[EXERCISE BRIEF]
Pictures aside, the data must be reproduced exactly.

☆ ☆ ☆ ☆ ☆ ☆ ☆

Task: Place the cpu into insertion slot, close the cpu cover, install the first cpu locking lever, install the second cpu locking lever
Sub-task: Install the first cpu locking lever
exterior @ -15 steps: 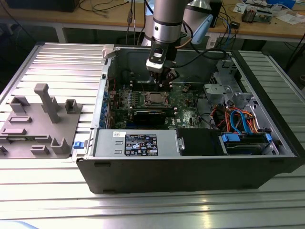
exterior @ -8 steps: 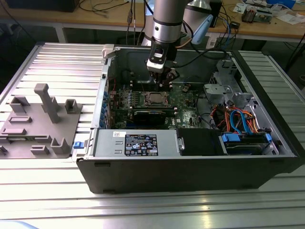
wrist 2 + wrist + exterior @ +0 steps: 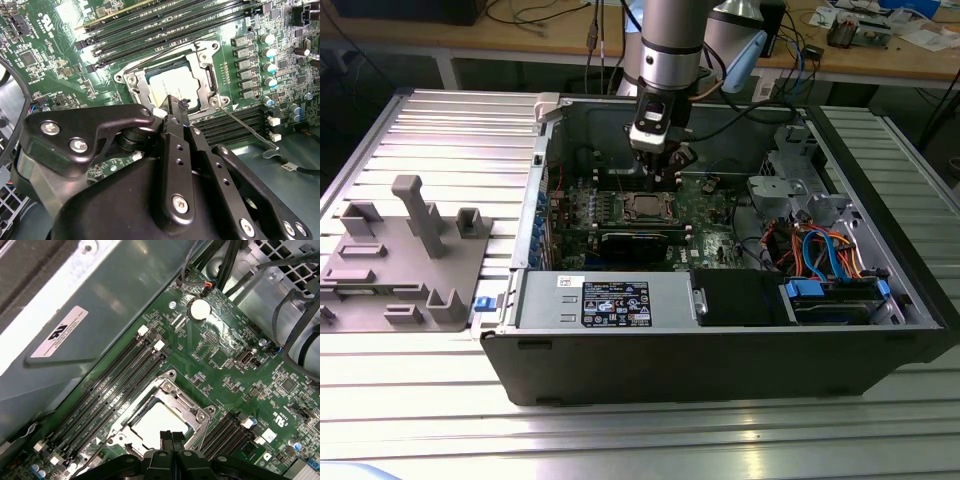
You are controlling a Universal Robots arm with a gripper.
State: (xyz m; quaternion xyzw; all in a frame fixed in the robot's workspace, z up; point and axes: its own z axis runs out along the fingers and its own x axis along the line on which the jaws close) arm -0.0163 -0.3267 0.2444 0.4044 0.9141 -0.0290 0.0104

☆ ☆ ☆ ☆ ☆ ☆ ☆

[FINISHED TASK]
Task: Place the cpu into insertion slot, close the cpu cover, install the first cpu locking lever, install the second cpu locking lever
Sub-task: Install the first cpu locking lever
exterior @ -15 steps: 
exterior @ -8 steps: 
wrist 2 + wrist + exterior @ +0 steps: 
You are controlling a Universal Robots arm with a gripper.
State: (xyz m; quaternion xyzw; all in a frame fixed in the robot's workspace, z up; point and axes: its own z axis runs out along the fingers and its own x axis along the line on which the jaws close) arm -0.0163 -0.3267 0.2444 0.4044 0.9141 -0.0290 0.0104

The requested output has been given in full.